#  Stock Market Dataset

ref: https://www.kaggle.com/borismarjanovic/price-volume-data-for-all-us-stocks-etfs

This is the data we will use to train the models that will be used by our Dash web app.

In [17]:
import os
import random

import pandas as pd
import numpy as np

import datetime

import matplotlib.pyplot as plt
import matplotlib.animation as animation

from sklearn.metrics import mean_absolute_error

from tensorflow.keras.models import Model
from tensorflow.keras.layers import Dense, Dropout, Input, LSTM
from tensorflow.keras.optimizers import Adam
from tensorflow.keras.callbacks import EarlyStopping, ReduceLROnPlateau
from tensorflow.keras.losses import categorical_crossentropy

## Pre-Processing

Filter the company's data to use.

In [2]:
os.chdir('../input/Data/Stocks/')

In [3]:
# This function will be used to determine if any value is missing
def has_nan(df):
    return df.isnull().values.any()

In [4]:
# This function will be used to determine if the data for a given company is too sparse
def has_few_data(df):
    if(df.shape[0] < 2000):
        return True
    
    return False

In [5]:
# This function will be used to determine if there is sufficient and complete data about the company stocks.
def use_company_data(df):
    if(has_nan(df)):
        return False
    elif(has_few_data(df)):
        return False
    else:
        return True

In [6]:
files = []
for file in os.listdir():
    try:
        df = pd.read_csv(file, sep=',')
        if(use_company_data( df )):
            files.append(file)
    except:
        continue

Load the data.

In [7]:
df = pd.read_csv(files[0], sep=',')["Close"]

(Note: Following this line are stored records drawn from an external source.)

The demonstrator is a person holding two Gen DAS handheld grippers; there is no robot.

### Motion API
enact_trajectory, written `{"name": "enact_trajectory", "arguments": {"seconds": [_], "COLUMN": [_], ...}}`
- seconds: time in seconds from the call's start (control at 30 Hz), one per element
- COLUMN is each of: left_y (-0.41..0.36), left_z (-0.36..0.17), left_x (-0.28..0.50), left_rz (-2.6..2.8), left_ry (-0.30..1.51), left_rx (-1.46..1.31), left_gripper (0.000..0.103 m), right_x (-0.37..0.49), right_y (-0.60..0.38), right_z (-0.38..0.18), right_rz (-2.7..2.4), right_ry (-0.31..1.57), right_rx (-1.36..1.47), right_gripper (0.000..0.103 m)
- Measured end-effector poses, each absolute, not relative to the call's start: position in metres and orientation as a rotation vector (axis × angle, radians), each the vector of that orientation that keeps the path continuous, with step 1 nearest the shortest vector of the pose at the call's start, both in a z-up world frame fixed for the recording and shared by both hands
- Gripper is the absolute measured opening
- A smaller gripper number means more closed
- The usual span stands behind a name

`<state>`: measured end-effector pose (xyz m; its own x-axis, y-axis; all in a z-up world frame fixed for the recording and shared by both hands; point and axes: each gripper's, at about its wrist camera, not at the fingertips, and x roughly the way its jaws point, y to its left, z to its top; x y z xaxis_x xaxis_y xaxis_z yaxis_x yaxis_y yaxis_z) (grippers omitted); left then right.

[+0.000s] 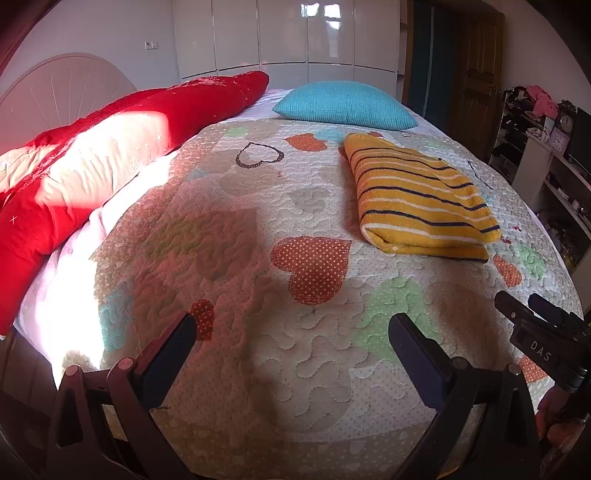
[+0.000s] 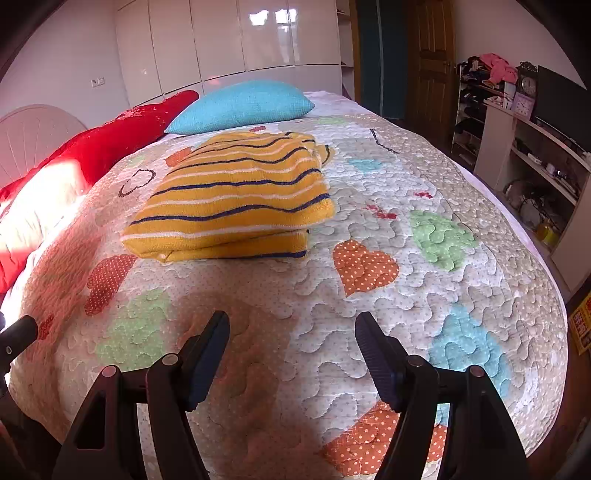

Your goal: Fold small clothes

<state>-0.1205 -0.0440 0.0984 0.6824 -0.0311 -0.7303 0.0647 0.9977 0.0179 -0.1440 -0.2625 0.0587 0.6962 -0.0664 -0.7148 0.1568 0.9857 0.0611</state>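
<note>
A yellow garment with dark blue and white stripes [image 1: 421, 195] lies folded into a thick rectangle on the quilted heart-pattern bedspread [image 1: 295, 350]. It also shows in the right wrist view [image 2: 236, 203], left of centre. My left gripper [image 1: 291, 325] is open and empty, low over the near part of the bed, well short and left of the garment. My right gripper [image 2: 291, 325] is open and empty, near the bed's front, apart from the garment. The right gripper's tip shows in the left wrist view [image 1: 532, 314].
A turquoise pillow [image 1: 343, 103] lies behind the garment. Long red cushions [image 1: 110, 147] run along the left by a white headboard [image 1: 62, 88]. White wardrobes [image 1: 288, 33] stand at the back. Shelving with clutter [image 2: 535, 155] stands right of the bed.
</note>
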Motion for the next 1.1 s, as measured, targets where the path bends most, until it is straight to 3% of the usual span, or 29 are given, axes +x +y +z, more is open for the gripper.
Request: {"name": "enact_trajectory", "arguments": {"seconds": [1.1], "left_y": [-0.047], "left_z": [0.078], "left_x": [-0.115], "left_rz": [-0.075], "left_ry": [0.898], "left_rx": [0.050], "left_gripper": [0.103], "right_x": [-0.143], "right_y": [-0.266], "right_z": [0.048], "right_rz": [-0.164], "right_ry": [0.817], "right_rx": [0.121], "right_gripper": [0.078]}}
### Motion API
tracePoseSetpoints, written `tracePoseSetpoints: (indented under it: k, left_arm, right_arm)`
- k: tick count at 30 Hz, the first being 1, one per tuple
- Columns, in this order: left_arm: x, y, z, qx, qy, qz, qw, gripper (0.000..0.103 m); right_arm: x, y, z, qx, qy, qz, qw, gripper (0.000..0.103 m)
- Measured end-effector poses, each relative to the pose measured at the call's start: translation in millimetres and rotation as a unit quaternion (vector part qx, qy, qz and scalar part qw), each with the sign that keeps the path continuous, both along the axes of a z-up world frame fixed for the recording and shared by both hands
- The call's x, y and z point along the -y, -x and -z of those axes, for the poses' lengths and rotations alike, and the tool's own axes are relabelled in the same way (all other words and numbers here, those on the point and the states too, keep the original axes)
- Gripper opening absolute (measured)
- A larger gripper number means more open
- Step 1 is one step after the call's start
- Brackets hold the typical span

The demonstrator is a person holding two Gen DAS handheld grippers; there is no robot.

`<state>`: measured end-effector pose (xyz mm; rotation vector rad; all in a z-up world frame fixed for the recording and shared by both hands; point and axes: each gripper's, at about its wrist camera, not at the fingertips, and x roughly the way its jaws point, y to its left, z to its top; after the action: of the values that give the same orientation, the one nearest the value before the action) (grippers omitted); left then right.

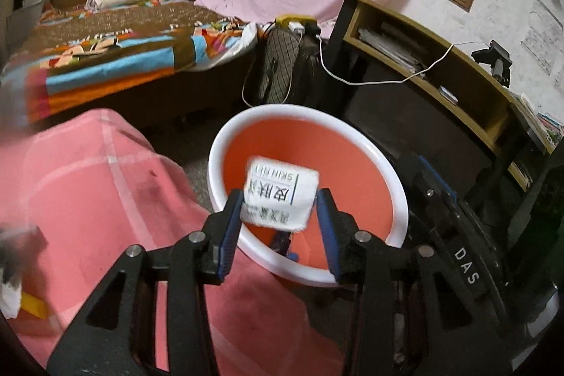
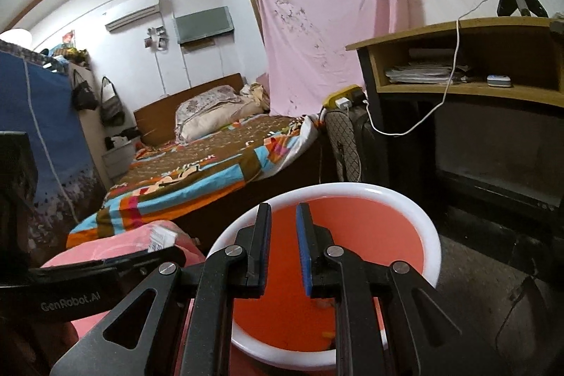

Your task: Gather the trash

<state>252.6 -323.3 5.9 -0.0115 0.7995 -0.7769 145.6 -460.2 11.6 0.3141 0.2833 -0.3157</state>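
In the left wrist view, my left gripper [image 1: 280, 199] is shut on a white printed carton [image 1: 280, 194], a small box with dark lettering, held over the mouth of a red bin with a white rim [image 1: 225, 133]. Dark scraps lie at the bin's bottom. In the right wrist view, my right gripper [image 2: 283, 214] is over the same bin [image 2: 431, 228], its jaws a small gap apart with nothing between them. The left gripper's body shows at the lower left of that view, with the carton's edge [image 2: 162, 236] above it.
A pink checked cloth [image 1: 88, 192] covers a surface left of the bin. A bed [image 2: 197, 171] with a patchwork cover stands behind. A dark desk with a wooden shelf [image 2: 458, 87] is on the right, with a white cable hanging. A chair [image 2: 347, 143] stands between them.
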Motion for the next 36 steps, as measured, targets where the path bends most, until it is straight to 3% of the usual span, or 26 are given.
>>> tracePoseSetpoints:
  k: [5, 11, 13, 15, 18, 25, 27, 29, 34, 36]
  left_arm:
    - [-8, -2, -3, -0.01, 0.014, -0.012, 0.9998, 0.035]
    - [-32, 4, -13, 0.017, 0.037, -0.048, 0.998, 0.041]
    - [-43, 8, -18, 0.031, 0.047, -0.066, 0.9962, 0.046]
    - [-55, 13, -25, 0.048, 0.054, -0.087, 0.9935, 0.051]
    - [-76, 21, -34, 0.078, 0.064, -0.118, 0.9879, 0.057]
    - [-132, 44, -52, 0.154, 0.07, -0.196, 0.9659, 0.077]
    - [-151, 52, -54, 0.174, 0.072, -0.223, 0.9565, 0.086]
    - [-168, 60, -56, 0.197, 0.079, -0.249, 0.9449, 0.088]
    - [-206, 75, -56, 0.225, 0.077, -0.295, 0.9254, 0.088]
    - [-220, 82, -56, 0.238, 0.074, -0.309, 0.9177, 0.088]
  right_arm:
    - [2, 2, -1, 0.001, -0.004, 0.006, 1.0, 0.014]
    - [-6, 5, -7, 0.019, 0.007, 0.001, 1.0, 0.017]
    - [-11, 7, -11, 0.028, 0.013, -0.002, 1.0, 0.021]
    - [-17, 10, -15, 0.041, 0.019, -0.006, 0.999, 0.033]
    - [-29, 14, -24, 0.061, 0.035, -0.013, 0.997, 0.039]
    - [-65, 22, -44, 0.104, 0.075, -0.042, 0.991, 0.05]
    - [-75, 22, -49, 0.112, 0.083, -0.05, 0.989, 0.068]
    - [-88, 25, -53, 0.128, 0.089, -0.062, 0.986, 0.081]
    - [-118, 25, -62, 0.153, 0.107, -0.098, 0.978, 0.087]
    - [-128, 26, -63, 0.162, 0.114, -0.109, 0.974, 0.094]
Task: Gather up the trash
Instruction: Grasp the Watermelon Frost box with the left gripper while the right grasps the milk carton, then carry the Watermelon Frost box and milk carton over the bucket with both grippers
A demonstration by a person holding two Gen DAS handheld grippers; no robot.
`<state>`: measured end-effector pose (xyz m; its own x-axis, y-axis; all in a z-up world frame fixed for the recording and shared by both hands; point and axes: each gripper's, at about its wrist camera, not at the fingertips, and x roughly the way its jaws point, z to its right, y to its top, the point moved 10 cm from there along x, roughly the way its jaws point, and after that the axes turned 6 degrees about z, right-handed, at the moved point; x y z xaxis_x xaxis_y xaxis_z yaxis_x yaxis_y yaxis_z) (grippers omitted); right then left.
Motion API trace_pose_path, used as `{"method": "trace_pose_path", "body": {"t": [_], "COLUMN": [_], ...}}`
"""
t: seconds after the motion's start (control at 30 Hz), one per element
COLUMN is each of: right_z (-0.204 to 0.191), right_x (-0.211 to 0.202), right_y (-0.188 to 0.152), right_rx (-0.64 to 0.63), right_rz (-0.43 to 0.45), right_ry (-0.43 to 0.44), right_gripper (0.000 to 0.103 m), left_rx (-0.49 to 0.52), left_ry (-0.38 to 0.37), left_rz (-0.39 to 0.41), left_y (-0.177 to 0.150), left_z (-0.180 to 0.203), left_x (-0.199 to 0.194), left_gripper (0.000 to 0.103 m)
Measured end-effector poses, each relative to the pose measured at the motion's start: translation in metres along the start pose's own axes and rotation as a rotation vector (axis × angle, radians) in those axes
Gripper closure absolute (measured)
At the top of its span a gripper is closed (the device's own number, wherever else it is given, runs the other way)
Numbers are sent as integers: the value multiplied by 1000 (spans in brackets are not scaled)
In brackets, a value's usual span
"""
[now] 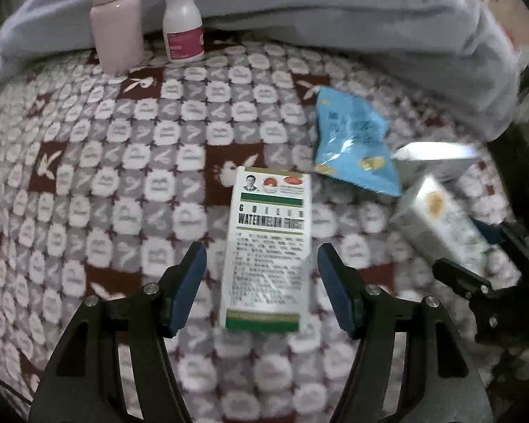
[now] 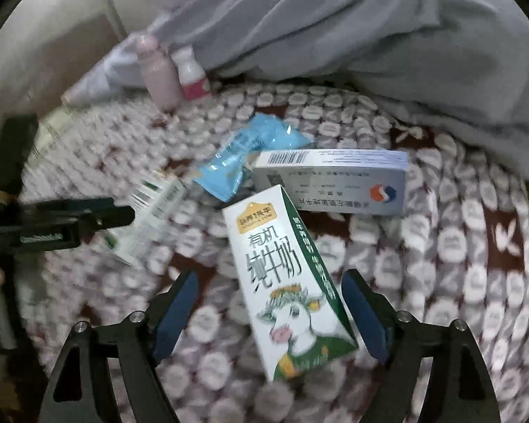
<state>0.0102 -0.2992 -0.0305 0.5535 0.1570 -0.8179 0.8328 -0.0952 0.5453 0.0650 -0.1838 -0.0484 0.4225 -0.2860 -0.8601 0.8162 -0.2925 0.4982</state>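
On the far left of your left-hand view, a pink flask and a white pill bottle with a pink label stand upright on the patterned blanket, against a fold of grey cloth. Your left tongs are spread, with the green-and-white box lying flat between the blue pads but clear of both; its long axis runs straight away from you, the printed top end pointing towards the grey cloth. To the right of it lies a crumpled blue wrapper, its length slanting from the far side down to the right. Next to that sits a flat white box, and below it the milk carton lies tilted, its near end by your right tongs at the frame's edge.

In your right-hand view, the left tongs enter from the left beside the green-and-white box. The wrapper lies in the middle, touching the flat white box, whose long axis runs left to right. Your right tongs are spread wide, pads not pressing anything. The milk carton lies between them, long axis running away from you and leaning slightly left, its far end just at the flat white box.
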Motion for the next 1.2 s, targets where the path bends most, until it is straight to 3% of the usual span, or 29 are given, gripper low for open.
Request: {"method": "trace_pose_path", "body": {"t": [0.03,0.1,0.13,0.17,0.3,0.67,0.83,1.2], "right_z": [0,3,4,5,4,17,27,93], "right_x": [6,16,16,13,-20,-99,-130,-195], "right_y": [-3,-8,-9,-10,-13,-50,-60,-101], "right_rx": [-12,-16,-11,1,23,128,140,258], "right_rz": [-8,-15,-11,1,69,151,199,248], "right_ry": [-3,-26,-25,-14,7,25,-2,-113], "right_gripper": [22,42,47,48,48,48,48,48], "left_rx": [8,-4,-11,-18,-48,18,60,182], "left_ry": [21,16,11,24,-13,-71,-80,-206], "left_rz": [-7,-23,-24,-3,40,133,171,157], "left_y": [-2,-8,-10,-10,-16,-39,-43,-59], "left_z": [1,1,1,-1,6,71,102,214], "left_x": [6,15,16,15,-5,-72,-91,-102], "left_gripper": [39,39,42,53,53,53,53,53]}}
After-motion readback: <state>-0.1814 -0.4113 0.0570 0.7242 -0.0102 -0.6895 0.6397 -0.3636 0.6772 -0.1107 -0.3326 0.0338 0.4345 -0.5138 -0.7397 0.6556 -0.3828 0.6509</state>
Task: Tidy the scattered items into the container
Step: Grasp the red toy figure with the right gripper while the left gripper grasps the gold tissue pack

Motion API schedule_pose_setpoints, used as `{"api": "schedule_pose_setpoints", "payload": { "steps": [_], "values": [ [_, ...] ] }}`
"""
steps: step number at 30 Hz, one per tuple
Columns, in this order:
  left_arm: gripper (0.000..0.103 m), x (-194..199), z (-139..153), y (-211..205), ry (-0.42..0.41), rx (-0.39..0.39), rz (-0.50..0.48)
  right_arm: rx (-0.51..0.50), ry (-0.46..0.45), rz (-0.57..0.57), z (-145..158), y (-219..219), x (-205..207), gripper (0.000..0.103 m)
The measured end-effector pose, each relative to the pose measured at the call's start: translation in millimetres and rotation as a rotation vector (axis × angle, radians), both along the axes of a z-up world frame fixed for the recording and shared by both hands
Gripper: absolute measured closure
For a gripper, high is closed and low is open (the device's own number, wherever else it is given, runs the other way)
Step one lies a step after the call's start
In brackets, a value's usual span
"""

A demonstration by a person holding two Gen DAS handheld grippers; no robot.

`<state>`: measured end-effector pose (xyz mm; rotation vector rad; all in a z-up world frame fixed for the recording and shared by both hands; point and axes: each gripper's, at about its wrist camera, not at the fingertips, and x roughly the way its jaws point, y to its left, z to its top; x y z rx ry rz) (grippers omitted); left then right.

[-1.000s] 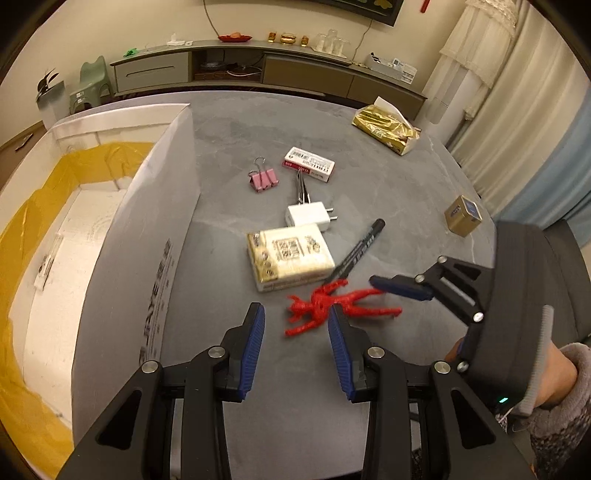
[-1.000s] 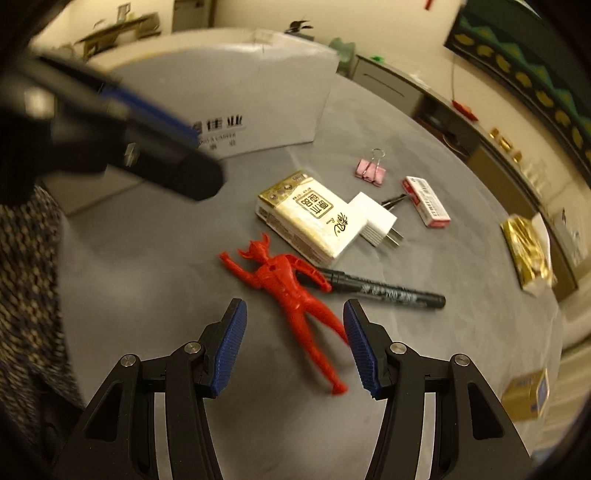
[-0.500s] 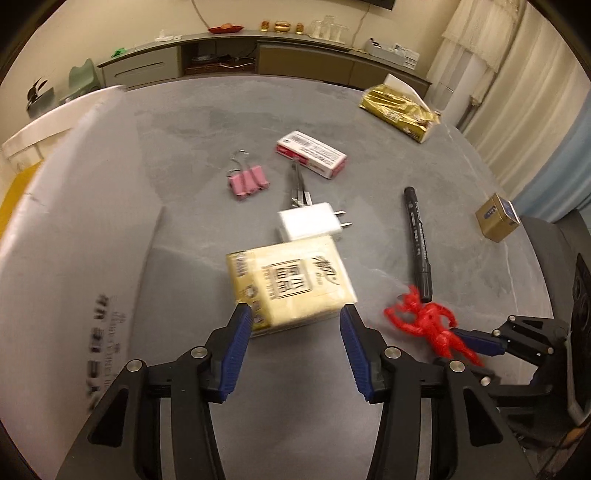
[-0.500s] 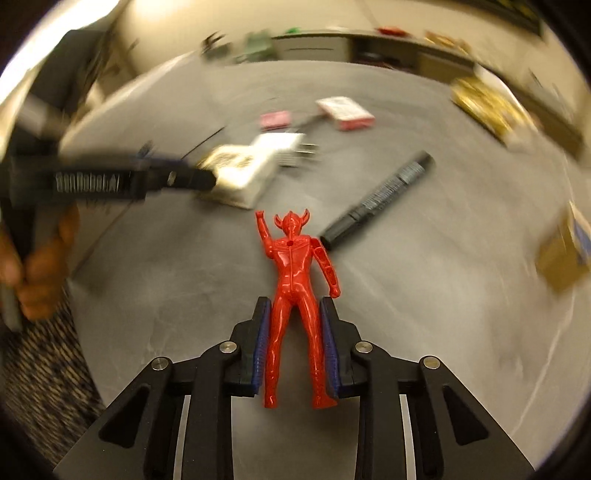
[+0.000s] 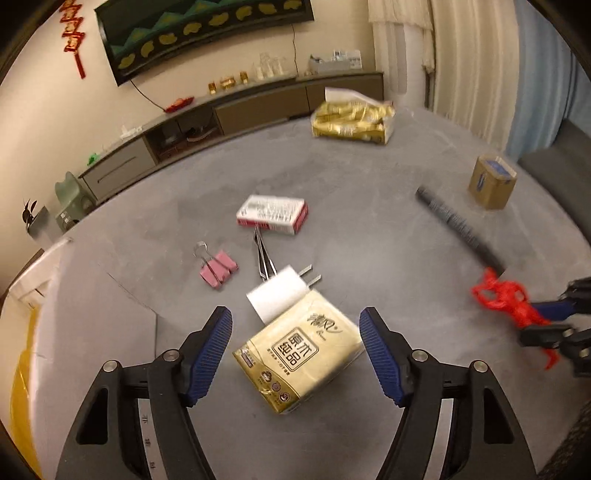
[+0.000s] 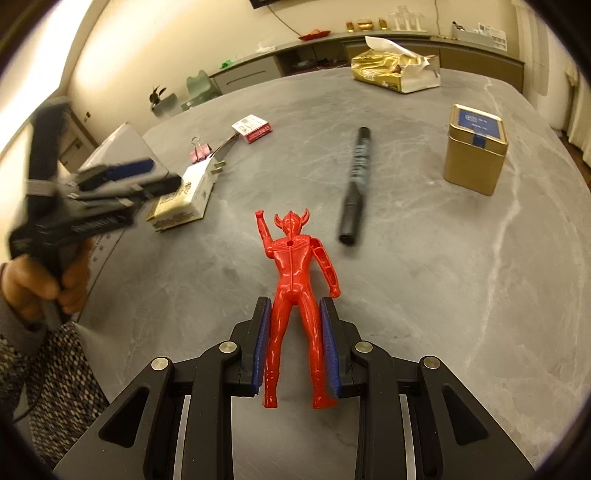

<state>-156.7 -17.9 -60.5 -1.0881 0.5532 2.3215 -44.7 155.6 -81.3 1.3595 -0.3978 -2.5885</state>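
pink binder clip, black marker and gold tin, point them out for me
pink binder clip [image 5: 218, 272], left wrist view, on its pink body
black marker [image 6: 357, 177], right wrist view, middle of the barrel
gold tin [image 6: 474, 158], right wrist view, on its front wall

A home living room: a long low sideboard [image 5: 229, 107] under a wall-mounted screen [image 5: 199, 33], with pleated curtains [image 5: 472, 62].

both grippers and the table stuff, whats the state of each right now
right gripper: shut on red figure
red figure: gripped at the legs
left gripper: open, either side of tissue pack
tissue pack: flat, ungripped
black marker: lying loose
gold tin: upright, lid on
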Motion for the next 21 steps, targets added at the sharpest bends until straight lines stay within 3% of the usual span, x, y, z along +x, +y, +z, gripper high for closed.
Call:
{"api": "schedule_pose_setpoints", "payload": {
  "steps": [3, 5, 8, 15, 19, 21],
  "values": [
    [0.031, 8.0, -10.1, -1.4, -0.115, 0.044, -0.039, -0.012, 0.008, -0.008, -1.9, 1.8, 2.2, 0.075],
    [0.031, 21.3, -7.3, 1.0, -0.124, 0.058, -0.069, -0.025, 0.014, -0.011, -2.5, 4.0, 3.7, 0.075],
    [0.031, 27.4, -4.0, 1.5, -0.086, 0.056, -0.060, -0.038, 0.022, -0.011, -2.7, 6.3, 5.2, 0.075],
    [0.030, 16.1, -20.9, 11.6, -0.013, -0.056, -0.039, -0.061, 0.056, -0.011, -5.5, 9.7, 10.8, 0.074],
    [0.040, 25.9, -14.3, 15.1, -0.043, -0.021, -0.071, -0.086, 0.073, -0.014, -7.1, 12.8, 13.2, 0.075],
    [0.040, 29.6, -11.3, 16.0, -0.057, 0.002, -0.070, -0.098, 0.075, -0.016, -7.3, 14.2, 13.0, 0.075]
  ]
}}
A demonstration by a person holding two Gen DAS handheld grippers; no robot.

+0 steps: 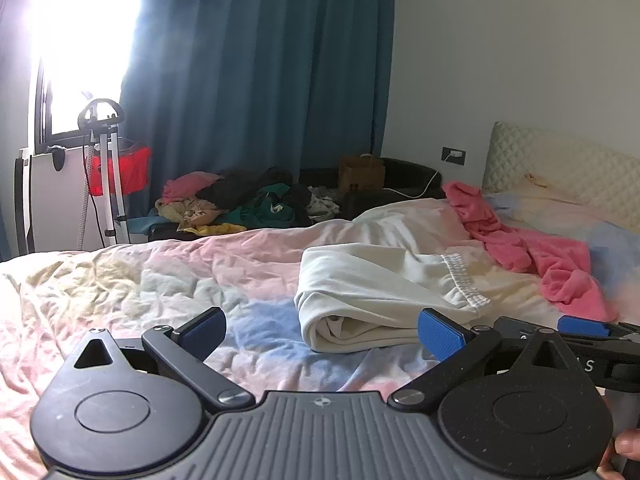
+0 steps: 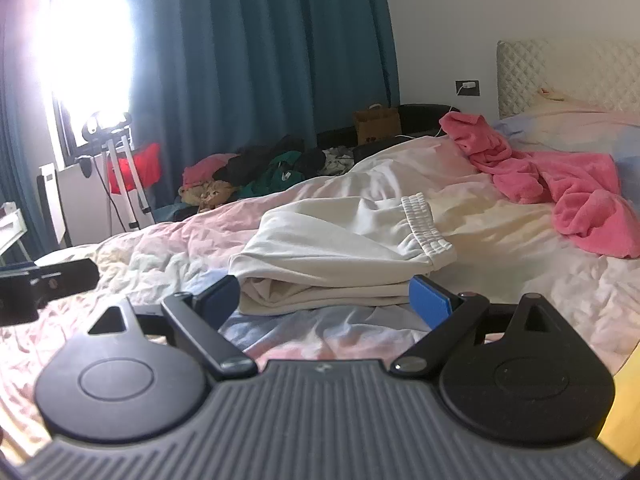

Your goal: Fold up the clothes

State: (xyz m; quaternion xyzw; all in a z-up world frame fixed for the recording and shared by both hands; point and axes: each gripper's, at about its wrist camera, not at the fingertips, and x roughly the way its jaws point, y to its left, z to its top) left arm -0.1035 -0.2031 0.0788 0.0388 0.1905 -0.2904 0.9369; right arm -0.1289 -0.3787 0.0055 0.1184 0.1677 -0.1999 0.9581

Split the data into train-validation-testing sets (70-10-20).

In [8]:
length = df.shape[0]

In [9]:
df_train = df[:int(length*0.7)]
df_valid = df[int(length*0.7)+1:int(length*0.8)]
df_test  = df[int(length*0.8)+1:]

In [10]:
window_len = 10

def split_data_variations_in_windows(df):
    """
    Create series of 10 Closing prices variation and its coresponding 11th price variation.
    """
    LSTM_inputs = []
    for i in range(len(df) - window_len):
        tmp_df = df[i:(i+window_len)].copy()
        tmp_df = tmp_df/tmp_df.iloc[0] - 1

        LSTM_inputs.append(tmp_df)
        
    LSTM_outputs = (df[window_len:].values/df[:-window_len].values)-1
    LSTM_inputs = [np.array(LSTM_input) for LSTM_input in LSTM_inputs]
    LSTM_inputs = np.array(LSTM_inputs)

    return LSTM_inputs, LSTM_outputs


def split_data_prices_in_windows(df):
    """
    Create series of 10 Closing prices and its coresponding 11th price.
    """
    LSTM_inputs = []
    for i in range(len(df) - window_len):
        LSTM_inputs.append(df[i:(i+window_len)])
        
    LSTM_outputs = (df['Close'][window_len:].values/df['Close'][:-window_len].values)-1
    LSTM_inputs = [np.array(LSTM_input) for LSTM_input in LSTM_inputs]
    LSTM_inputs = np.array(LSTM_inputs)
    
    return LSTM_inputs, LSTM_outputs

In [11]:
LSTM_train_inputs, LSTM_train_outputs = split_data_variations_in_windows(df_train)
LSTM_valid_inputs, LSTM_valid_outputs = split_data_variations_in_windows(df_valid)
LSTM_test_inputs, LSTM_test_outputs = split_data_variations_in_windows(df_test)

In [12]:
LSTM_train_inputs = np.reshape(LSTM_train_inputs, (LSTM_train_inputs.shape[0], 1, LSTM_train_inputs.shape[1]))
LSTM_valid_inputs = np.reshape(LSTM_valid_inputs, (LSTM_valid_inputs.shape[0], 1, LSTM_valid_inputs.shape[1]))
LSTM_test_inputs = np.reshape(LSTM_test_inputs, (LSTM_test_inputs.shape[0], 1, LSTM_test_inputs.shape[1]))

In [13]:
x = Input(shape=(1, 10))
hidden = LSTM(32, return_sequences=True)(x)
hidden = Dropout(0.1)(hidden)
hidden = LSTM(16, return_sequences=False)(hidden)
hidden = Dropout(0.1)(hidden)
y = Dense(1, activation='linear')(hidden)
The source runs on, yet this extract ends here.